Write out the listing below from the line containing "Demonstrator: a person" to its last line, unaltered, ends included.

+++

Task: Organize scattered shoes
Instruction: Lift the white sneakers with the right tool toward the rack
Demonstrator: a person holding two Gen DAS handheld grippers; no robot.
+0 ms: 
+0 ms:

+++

== Problem solution ==
Demonstrator: a person holding two Gen DAS handheld grippers; no robot.
+0 ms: 
+0 ms:

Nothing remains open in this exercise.